__Problem statement__: Only these lines are needed: the first line of the entries below through the line with "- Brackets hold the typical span", each returned exactly.

__Study material__:
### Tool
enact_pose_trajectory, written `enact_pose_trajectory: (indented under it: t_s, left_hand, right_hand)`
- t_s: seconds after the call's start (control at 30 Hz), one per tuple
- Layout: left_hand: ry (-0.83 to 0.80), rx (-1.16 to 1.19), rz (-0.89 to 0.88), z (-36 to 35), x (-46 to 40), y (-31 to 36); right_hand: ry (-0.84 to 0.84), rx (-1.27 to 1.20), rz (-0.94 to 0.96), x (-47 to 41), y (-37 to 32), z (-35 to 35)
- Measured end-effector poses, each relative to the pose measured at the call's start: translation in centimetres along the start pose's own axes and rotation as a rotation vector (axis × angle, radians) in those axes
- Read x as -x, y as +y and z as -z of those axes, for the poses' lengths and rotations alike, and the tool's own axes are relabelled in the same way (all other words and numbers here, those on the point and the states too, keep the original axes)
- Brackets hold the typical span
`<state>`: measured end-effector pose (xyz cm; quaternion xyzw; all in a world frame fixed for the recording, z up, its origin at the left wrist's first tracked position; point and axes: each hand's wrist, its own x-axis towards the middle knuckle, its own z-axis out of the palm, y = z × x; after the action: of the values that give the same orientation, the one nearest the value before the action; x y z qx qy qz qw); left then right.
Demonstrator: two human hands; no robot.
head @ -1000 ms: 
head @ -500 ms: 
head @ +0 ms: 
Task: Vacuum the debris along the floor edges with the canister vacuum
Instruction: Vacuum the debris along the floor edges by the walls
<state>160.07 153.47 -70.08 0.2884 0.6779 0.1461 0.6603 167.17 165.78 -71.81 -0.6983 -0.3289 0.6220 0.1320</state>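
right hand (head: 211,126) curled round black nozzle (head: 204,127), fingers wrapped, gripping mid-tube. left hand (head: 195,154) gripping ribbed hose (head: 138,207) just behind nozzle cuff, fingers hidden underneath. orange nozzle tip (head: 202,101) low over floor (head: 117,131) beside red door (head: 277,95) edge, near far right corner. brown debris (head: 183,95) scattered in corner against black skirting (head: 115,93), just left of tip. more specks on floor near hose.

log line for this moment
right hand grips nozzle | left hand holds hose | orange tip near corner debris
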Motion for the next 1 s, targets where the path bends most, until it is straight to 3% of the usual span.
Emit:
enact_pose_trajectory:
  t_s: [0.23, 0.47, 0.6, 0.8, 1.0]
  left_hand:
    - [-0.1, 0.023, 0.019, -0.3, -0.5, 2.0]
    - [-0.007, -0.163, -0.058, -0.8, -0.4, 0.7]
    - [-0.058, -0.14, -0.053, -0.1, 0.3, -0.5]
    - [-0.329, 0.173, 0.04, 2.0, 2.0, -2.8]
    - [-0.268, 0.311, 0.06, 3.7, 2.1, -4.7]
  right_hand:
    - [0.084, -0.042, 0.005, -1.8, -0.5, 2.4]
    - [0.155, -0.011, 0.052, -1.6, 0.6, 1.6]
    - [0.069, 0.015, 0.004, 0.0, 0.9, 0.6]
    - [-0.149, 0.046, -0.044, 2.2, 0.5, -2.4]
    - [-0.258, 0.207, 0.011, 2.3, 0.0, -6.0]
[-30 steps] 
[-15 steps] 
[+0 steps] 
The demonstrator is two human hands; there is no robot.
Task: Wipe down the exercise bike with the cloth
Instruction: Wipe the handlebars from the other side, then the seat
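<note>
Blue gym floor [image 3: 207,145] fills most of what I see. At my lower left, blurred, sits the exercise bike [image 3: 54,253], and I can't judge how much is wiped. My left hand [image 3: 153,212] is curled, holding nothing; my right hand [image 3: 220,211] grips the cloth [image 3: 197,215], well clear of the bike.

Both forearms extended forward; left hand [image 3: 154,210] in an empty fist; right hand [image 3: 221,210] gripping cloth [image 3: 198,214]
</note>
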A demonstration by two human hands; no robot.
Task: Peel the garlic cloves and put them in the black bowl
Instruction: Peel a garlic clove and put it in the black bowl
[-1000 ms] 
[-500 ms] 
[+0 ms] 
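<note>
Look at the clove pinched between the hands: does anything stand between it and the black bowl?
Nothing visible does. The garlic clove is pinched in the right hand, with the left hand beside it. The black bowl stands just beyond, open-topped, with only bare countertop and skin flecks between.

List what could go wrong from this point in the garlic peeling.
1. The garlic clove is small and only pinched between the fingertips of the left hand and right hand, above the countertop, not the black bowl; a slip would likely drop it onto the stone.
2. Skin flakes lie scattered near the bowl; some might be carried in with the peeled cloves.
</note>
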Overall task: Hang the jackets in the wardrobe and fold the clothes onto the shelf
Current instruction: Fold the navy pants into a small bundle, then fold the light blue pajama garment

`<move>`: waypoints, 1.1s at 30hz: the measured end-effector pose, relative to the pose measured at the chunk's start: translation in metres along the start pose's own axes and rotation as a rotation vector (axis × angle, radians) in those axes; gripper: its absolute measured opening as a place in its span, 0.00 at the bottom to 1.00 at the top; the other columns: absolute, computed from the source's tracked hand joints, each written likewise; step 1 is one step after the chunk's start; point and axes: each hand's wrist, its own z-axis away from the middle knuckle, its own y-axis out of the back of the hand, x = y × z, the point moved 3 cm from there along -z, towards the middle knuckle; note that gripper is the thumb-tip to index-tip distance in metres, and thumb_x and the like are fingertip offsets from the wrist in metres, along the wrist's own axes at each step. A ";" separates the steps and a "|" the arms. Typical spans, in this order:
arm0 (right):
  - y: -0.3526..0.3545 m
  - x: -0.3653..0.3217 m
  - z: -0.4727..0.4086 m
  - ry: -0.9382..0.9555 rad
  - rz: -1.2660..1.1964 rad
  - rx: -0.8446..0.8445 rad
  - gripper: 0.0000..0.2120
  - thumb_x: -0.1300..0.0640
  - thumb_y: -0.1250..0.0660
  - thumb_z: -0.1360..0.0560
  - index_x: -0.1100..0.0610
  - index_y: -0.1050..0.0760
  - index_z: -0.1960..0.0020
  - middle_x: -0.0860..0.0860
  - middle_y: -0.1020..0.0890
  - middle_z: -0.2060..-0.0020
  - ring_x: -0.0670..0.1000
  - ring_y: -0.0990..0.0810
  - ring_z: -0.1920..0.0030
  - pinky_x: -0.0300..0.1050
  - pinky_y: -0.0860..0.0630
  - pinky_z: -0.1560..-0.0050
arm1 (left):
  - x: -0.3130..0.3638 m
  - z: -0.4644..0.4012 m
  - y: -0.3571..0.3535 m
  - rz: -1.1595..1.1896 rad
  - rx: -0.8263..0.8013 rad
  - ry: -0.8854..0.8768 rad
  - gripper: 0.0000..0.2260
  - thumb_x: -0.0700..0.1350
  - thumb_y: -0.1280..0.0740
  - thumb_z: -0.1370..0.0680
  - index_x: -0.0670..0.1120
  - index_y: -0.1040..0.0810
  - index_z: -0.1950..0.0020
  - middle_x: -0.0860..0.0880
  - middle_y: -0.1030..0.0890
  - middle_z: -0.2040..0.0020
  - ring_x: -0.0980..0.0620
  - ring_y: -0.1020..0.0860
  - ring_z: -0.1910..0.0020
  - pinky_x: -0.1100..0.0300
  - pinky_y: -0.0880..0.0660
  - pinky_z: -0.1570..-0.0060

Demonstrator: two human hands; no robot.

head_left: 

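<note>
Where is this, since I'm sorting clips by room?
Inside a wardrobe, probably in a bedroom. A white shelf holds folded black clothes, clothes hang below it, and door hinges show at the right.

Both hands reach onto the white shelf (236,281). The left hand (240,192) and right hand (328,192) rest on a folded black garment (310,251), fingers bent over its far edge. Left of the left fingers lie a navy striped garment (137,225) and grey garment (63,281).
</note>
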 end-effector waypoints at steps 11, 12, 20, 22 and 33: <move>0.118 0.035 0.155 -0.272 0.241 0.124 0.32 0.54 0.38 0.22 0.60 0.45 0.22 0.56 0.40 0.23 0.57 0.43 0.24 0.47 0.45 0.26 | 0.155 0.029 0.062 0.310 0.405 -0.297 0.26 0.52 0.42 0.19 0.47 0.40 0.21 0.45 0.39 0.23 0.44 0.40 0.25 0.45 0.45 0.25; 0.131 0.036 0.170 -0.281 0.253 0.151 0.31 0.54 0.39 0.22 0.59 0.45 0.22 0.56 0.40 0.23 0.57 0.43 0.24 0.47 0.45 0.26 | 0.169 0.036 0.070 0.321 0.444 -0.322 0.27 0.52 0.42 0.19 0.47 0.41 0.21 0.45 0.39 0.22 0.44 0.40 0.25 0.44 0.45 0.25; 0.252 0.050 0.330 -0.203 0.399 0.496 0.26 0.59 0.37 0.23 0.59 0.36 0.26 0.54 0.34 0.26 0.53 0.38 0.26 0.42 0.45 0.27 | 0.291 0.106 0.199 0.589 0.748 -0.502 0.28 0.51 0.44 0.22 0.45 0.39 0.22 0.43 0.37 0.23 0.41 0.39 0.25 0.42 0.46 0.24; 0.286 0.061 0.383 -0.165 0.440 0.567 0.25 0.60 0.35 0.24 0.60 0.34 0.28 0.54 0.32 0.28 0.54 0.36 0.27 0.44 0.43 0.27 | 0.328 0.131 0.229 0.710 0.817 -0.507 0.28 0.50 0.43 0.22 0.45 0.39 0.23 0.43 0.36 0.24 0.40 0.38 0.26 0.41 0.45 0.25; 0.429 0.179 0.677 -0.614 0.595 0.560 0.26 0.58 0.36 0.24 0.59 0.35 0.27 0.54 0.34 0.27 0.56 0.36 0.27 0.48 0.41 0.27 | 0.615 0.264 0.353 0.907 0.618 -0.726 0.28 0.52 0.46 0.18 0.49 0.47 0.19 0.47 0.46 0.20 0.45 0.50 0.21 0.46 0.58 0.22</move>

__Solution__:
### Tool
enact_pose_trajectory, written `enact_pose_trajectory: (indented under it: t_s, left_hand, right_hand)`
- t_s: seconds after the call's start (control at 30 Hz), one per tuple
- Layout: left_hand: ry (-0.83 to 0.80), rx (-1.16 to 1.19), rz (-0.89 to 0.88), z (-36 to 35), x (-46 to 40), y (-31 to 36); right_hand: ry (-0.84 to 0.84), rx (-1.27 to 1.20), rz (-0.94 to 0.96), x (-47 to 41), y (-37 to 32), z (-35 to 35)
- Measured end-effector poses, each relative to the pose measured at the call's start: translation in centimetres along the start pose's own axes and rotation as a rotation vector (axis × angle, radians) in those axes
- Read x as -x, y as +y and z as -z of those axes, for the poses' lengths and rotations alike, and the tool's own axes are relabelled in the same way (all other words and numbers here, those on the point and the states too, keep the original axes)
- Brackets hold the typical span

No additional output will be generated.